We report the case of a 6-month-old boy with severe pulmonary hypertension (PHT) who presented clinical worsening with acute pulmonary edema (APE) after starting conventional vasodilator treatment. He was referred from another center for a second opinion and to complete the PHT study. Parental consent was obtained for the publication of this case report and images.

The patient was monitored during gestation, and had negative serologies and normal ultrasound scans. He was delivered at term with an appropriate weight for his gestational age and no perinatal incidents. Family history was significant for a spontaneous abortion and 2 healthy living siblings from the mother. At 3 months of age, he began to develop difficulty with ingestion, growth impairment, and hypotonia with mild psychomotor retardation.

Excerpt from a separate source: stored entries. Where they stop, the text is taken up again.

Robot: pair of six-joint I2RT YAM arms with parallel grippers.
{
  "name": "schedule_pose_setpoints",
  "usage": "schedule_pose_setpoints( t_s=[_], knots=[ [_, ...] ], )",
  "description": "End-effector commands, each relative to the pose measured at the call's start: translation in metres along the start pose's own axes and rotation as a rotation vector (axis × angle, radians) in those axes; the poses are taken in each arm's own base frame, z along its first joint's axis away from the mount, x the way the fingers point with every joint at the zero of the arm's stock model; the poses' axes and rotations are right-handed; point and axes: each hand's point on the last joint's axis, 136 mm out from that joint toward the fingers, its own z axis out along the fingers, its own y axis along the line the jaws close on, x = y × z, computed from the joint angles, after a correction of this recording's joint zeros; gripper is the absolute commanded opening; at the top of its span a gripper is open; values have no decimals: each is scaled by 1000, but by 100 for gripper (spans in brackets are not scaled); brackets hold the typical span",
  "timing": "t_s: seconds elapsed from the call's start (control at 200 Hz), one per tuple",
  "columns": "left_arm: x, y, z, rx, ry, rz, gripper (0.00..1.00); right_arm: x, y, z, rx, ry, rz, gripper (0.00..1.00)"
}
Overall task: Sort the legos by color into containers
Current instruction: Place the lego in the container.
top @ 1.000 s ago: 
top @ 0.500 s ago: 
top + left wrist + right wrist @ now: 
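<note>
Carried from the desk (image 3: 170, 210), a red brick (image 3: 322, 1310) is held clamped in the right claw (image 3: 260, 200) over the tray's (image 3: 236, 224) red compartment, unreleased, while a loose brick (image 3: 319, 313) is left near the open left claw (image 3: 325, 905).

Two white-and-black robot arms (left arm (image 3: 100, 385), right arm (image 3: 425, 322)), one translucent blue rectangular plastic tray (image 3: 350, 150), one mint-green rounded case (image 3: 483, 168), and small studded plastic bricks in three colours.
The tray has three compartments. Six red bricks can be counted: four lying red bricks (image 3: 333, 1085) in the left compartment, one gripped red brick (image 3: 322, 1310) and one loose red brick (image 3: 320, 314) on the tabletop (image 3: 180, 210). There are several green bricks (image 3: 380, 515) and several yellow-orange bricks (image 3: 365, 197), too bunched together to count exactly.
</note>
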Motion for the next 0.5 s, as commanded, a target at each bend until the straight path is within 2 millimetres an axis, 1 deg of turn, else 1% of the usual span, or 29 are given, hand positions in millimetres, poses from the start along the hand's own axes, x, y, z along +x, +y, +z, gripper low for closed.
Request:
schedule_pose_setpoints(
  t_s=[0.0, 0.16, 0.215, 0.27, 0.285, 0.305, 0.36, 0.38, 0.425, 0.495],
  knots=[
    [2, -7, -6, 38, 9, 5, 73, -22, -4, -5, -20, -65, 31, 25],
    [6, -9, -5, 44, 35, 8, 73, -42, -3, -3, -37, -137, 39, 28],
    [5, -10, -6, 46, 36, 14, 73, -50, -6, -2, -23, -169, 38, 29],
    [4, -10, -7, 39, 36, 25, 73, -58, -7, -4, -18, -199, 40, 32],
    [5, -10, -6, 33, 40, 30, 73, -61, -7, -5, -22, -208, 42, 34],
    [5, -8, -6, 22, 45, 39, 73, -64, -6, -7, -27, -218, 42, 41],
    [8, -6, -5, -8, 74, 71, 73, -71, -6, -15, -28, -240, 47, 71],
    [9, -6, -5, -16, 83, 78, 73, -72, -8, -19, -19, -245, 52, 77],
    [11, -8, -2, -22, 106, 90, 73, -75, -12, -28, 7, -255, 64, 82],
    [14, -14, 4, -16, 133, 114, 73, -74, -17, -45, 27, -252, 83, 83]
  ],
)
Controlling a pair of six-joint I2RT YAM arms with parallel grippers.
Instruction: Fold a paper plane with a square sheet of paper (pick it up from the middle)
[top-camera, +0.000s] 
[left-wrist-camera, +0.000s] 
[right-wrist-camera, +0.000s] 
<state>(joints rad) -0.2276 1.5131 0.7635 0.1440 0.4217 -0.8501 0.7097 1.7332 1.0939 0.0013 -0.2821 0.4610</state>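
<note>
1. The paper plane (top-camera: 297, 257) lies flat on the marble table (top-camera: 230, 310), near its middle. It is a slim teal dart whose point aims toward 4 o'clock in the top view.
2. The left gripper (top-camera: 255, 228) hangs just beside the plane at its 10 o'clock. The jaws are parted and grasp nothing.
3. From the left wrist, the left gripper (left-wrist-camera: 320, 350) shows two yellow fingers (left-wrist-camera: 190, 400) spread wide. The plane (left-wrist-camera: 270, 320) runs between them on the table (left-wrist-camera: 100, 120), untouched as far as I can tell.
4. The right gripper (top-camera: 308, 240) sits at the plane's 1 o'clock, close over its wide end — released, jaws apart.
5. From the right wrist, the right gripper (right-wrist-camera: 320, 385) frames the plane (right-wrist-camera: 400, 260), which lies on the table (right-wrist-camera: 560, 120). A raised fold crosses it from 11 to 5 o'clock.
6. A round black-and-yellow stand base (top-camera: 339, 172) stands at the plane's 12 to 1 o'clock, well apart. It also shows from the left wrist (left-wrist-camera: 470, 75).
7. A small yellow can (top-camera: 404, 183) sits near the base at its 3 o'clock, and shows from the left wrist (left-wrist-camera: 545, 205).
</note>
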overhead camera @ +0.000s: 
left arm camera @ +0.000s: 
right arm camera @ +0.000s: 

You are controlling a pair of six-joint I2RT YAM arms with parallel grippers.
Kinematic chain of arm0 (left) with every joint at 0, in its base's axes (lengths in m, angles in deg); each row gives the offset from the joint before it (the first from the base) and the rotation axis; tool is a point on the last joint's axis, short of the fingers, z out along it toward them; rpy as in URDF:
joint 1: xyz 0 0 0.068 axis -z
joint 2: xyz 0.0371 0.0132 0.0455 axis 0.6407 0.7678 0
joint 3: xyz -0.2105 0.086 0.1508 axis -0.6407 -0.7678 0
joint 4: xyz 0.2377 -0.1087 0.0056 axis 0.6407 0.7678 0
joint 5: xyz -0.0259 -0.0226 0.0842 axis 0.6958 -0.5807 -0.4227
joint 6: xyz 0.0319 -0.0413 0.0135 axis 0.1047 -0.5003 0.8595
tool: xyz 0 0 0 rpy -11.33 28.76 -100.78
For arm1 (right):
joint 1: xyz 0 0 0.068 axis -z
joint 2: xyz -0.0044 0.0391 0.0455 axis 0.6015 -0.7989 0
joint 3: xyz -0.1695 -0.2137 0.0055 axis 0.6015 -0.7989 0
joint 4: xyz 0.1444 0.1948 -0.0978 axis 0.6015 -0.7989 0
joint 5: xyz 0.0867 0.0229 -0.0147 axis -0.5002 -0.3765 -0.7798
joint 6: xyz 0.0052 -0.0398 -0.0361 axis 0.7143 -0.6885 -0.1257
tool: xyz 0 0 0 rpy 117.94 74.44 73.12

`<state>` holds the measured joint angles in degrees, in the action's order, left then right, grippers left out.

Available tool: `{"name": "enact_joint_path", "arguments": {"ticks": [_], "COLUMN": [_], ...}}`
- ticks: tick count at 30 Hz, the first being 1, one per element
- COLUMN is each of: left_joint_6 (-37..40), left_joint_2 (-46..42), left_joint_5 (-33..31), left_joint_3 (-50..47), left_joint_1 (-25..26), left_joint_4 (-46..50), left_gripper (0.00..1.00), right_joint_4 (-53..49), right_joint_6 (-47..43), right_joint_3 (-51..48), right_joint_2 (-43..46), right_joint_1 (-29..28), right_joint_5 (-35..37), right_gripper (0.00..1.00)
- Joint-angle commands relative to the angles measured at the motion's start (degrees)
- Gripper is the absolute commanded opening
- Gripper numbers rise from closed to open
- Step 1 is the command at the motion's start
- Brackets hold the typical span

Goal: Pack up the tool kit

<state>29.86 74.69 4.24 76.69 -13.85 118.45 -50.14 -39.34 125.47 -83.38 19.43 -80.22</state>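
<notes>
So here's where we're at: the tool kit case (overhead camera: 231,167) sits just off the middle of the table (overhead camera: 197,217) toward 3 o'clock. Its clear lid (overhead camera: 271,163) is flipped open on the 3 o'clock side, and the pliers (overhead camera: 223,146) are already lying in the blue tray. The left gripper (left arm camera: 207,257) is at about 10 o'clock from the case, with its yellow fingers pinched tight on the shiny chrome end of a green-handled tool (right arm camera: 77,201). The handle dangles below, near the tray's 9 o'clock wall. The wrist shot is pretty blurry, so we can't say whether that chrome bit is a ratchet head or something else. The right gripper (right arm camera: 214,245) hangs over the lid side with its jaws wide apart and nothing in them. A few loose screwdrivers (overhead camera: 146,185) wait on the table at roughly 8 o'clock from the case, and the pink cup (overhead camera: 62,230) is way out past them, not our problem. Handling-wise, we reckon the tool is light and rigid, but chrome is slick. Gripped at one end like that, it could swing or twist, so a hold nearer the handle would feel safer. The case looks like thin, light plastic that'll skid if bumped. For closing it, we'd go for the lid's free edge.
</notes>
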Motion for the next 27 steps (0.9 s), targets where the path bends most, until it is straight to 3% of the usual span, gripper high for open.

He was admitted to the ward and received oxygen therapy, oral sildenafil, and inhaled prostacyclins. After 5 days, his situation suddenly worsened with desaturation and low cardiac output, so he was transferred to the pediatric ICU. Mechanical ventilation began with a FiO2 of 1, nitric oxide up to 20 ppm, and inotropic support with dopamine. X-ray revealed Kerley B-lines and mottled perihilar infiltrates, while thoracic ultrasound showed homogeneous increase in B-lines, with no condensations or pleural effusion. Echocardiography showed signs of severe PHT (Fig. 1) with an estimated pulmonary artery pressure (PAP) of 70 mmHg (normal value [NV] < 20 mmHg). Cardiac catheterization was performed which showed: systolic PAP/diastolic (mean) PAP of 53/24 (38) mmHg (NV systolic PAP < 35 mmHg, mean PAP < 20 mmHg),1 pulmonary resistances of 8.51 Wood units/m2 (NV < 3 WU/m2), and pulmonary artery wedge pressure (PWP) of 10 mmHg (NV < 15 mmHg).1 Left heart changes were thus excluded as the cause of PHT.

Fig. 1.

Echocardiography. 4-chamber view. Dilated right cavities with interventricular septum deviated to the left. Moderate tricuspid regurgitation with a gradient of 60 mmHg allowing estimation of a PAP of approximately 70 mmHg. Interatrial septum with 5 mm patent foramen ovale. Valves of normal morphology.

(0.17MB).

The metabolic study was expanded, showing hyperlactacidemia with 8.1 mmol/L lactate (NV < 2 mmol/L) and no metabolic acidosis or ketosis, increased blood glycine of 1,599 µmol/L (NV 109-293 μmol/L), and 83.1 μmol cerebrospinal fluid (CSF) (NV 3-13 μmol). Non-ketotic hyperglycinemia (NKHG) was suspected, and treatment began with thiamine, sodium benzoate, lipoic acid and acetyl cysteine, and brain magnetic resonance imaging (MRI) was performed (Fig. 2), revealing reduced subcortical deep white matter, while altered myelination with glycine peak in the right parietal white substance was observed on spectroscopy (Fig. 2).

Fig. 2.

Left: Brain magnetic resonance imaging (MRI). Diffusion sequence, axial slice. Diffuse hypersignal in white matter. Right: Brain MR spectroscopy. Glycine peak in right parietal white substance.

(0.3MB).

Despite all efforts, the patient’s severe PHT persisted and he died 28 days after admission. The result of the genetic study was received 2 weeks later, confirming mutation in the NFU1 gene (c.565 G > A, p.Gly189Arg), described in the literature as pathogenic, causing mitochondrial dysfunction in multiple organs.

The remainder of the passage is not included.